Book Read Free

Wise Men: A Novel

Page 16

by Stuart Nadler


  So while I waited and watched everyone line up to try to hit Slim—all the guys with their own equipment, so many weekend warriors with their aluminum Eastons, swinging, chopping, lining up invisible curveballs and following through—Davis pointed at each one and told me what I needed to know. Of a stocky man wearing regulation-style stirrups, Davis said, “That’s McAfee, town librarian; played minor league ball eons ago. Basically he’s got no chance unless he’s the last guy and Slim is exhausted.” A big guy swinging a handful of bats at once: “Checkers. Don’t even know his real name. Works at the landfill doing something probably illegal. Story is that once he hit eight home runs in a Babe Ruth League game.” Farther down the line, Davis pointed out the cops. “Chief’s name is Sylvester.” Then, peering at my notebook: “That’s his last name. Third-generation cop here. Don’t think he’s ever even tried to hit a baseball.” His own father, Davis said, was the slender man in sweats out talking to a group of Boy Scouts. He looked bookish for a cop, a thin wash of hair combed across his head. “He got a chance?” I asked Davis, who shrugged. “I don’t know. Maybe. He’s got good eyes. So he won’t fall for any of Slim’s cheese.” Cheese became the operative word for the next few hours, meaning simultaneously the break on a well-paced curveball, the slickness of a cutter, the clap of a fastball pushed by a guy waiting on something slower, or merely something good, as in, Damn, that car, that’s good cheese right there.

  To advertise the day, two teenagers milled around in the grandstand wearing sandwich boards. Come see former Milwaukee Braves pitcher Slim Ewing! Come see OUR big-leaguer. Davis told me that these were the Gaithersburg brothers, their grandfather the man for whom the park was named, some battlefield stalwart who’d come out of retirement to go fight the Germans in World War II even though he was clipping sixty. A modern-day Cincinnatus, I guessed. Their signs, with their insinuation that Charles was some glorified big-leaguer, made me instantly sad. Over the years I’d done my homework. Working at the sports desk for a decent newspaper afforded certain privileges, paramount among them access to some very decent research material—a library of tape, reams of microfiche, hundreds of thousands of box scores to pore over.

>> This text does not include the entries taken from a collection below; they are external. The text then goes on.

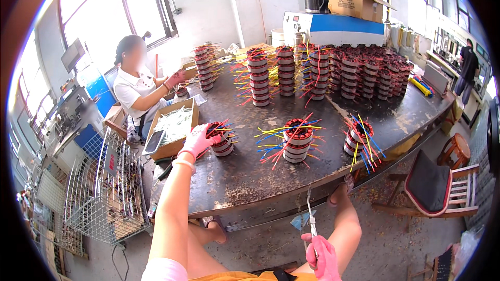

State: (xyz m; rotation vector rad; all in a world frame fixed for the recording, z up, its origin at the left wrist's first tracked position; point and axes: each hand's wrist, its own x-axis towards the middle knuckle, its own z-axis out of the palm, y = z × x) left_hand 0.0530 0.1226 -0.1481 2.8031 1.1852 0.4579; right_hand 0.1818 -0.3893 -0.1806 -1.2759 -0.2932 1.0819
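Note:
My left hand (197,140), in a pink glove, has its fingers closed on the upper left side of a short stack of motor stators (223,147) with red, blue and yellow lead wires. In my right hand (324,258), also gloved in pink, is a slim silver-and-white tool (313,225) with a thin bent tip, held upright before the table edge; its exact kind is unclear. Two more short stator stacks stand to the right, one near the middle (297,148) and another near the edge (356,143), both with wires splaying out.
Taller stator stacks (259,80) line the back of the dark worn table (250,182). An open cardboard box (194,119) of white pieces sits left, beside a seated co-worker (136,86). A wire cart (112,192) stands at left, a chair (429,182) at right.

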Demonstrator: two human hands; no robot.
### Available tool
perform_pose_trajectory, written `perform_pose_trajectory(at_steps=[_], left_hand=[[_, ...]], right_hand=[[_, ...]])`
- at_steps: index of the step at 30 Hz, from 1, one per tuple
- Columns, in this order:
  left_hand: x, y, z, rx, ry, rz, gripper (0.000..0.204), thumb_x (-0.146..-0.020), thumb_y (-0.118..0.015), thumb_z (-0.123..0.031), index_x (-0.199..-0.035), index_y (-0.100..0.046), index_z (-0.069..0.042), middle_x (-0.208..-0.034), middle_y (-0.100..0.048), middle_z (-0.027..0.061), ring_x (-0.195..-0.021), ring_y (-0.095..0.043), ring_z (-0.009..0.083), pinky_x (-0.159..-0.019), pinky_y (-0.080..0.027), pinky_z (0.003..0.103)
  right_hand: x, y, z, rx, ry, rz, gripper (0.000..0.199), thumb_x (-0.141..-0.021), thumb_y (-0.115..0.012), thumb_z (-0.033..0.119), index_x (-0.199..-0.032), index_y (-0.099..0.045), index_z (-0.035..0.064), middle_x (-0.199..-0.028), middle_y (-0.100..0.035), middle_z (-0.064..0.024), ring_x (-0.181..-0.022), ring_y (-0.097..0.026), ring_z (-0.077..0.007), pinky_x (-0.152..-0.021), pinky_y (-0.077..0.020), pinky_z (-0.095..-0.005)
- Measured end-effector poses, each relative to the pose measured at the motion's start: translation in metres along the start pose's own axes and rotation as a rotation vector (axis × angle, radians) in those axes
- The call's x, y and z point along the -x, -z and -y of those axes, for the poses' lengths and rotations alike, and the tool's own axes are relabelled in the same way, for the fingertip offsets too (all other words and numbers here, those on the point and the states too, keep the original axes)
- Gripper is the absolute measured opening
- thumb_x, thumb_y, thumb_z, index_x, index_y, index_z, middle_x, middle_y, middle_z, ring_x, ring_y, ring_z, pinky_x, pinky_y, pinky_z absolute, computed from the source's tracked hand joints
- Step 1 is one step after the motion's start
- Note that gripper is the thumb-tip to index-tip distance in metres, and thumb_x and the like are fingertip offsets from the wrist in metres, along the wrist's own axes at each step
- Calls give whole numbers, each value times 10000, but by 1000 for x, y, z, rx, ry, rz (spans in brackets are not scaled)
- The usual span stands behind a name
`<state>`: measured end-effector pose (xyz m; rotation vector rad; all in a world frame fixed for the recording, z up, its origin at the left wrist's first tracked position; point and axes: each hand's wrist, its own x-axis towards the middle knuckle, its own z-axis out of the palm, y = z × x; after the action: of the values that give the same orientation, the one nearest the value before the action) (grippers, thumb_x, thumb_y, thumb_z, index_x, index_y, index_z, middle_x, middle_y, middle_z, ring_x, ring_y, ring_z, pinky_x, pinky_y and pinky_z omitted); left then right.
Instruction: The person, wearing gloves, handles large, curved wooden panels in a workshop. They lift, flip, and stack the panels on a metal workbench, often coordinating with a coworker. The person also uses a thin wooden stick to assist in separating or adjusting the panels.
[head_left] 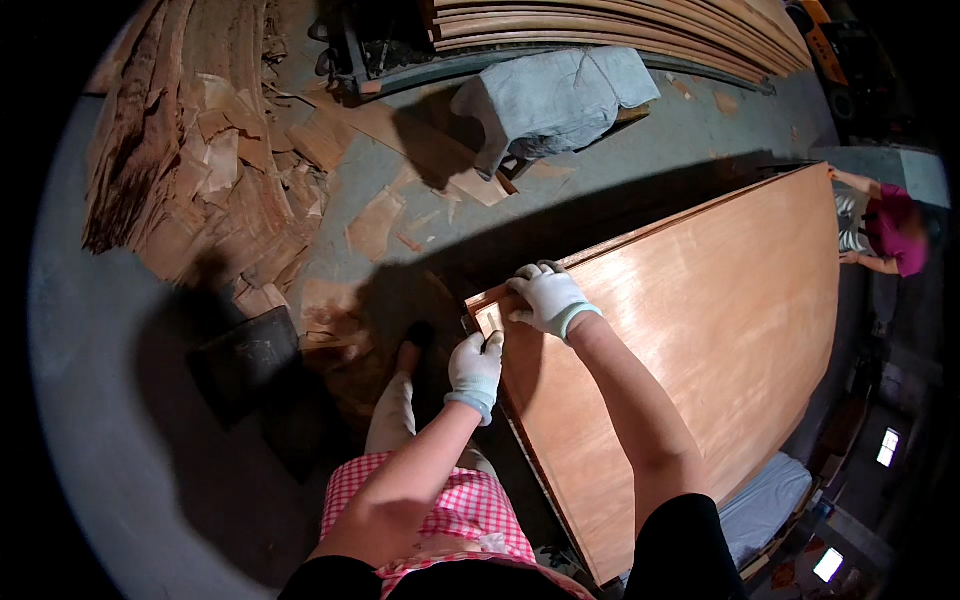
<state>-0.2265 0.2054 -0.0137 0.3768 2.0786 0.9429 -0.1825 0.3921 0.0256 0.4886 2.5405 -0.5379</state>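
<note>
Location type: wood-panel workshop. Indicators: a stack of thin wooden sheets (pixel 610 30); a heap of torn veneer (pixel 205 180) on the bare grey floor (pixel 85 360); loose offcuts (pixel 376 224) scattered beside the heap; a large wooden panel (pixel 700 340) at the right; white work gloves (pixel 551 302) at the panel's corner; a second worker (pixel 897 230) at its far end.

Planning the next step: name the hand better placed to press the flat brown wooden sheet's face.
Probably the white-gloved right hand: it lies over the sheet, while the white-gloved left hand is at its corner.
</note>
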Motion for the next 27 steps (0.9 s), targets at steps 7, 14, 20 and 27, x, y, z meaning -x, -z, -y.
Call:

  The bottom line on Charles’s Major League experience was this: nine pitches on a day in Milwaukee in late 1949, three years before I met him, two years after the crash of the airplane that made my family wealthy, two years after Jackie Robinson started his first game in Brooklyn. He’d come into a game in September, the Braves already out of the contest for the pennant. I’ve come to believe it was a test of sorts. A way to gauge their fans. They were still a few years away from signing a skinny outfielder named Henry Aaron, and without much word to their beat reporters, or to anyone really, they’d signed Charles on a fourteen-day tender, flew him out from Birmingham, where he’d been their ace, where he’d been untouchable, where it was said that his pitches were unhittable. He’d been called out of the bull pen in the eighth, the Braves’ starter having already blown the game. Their skipper would have gone out slowly to the mound, tipping his left hand, that being the sign for the southpaw—Give me the lefty. The game had been delayed for hours by rain, and when Charles made his debut, it was near two in the morning. It’s doubtful anyone was there to see him except the guys on the field. There are no written reports of his participation, no indications that day in the Milwaukee Journal Sentinel that they’d breached the color barrier, just one line in a faint box score: C. EWING 1 IP, 0 H, 2 K, 0 ER. Even the reporters had gone home.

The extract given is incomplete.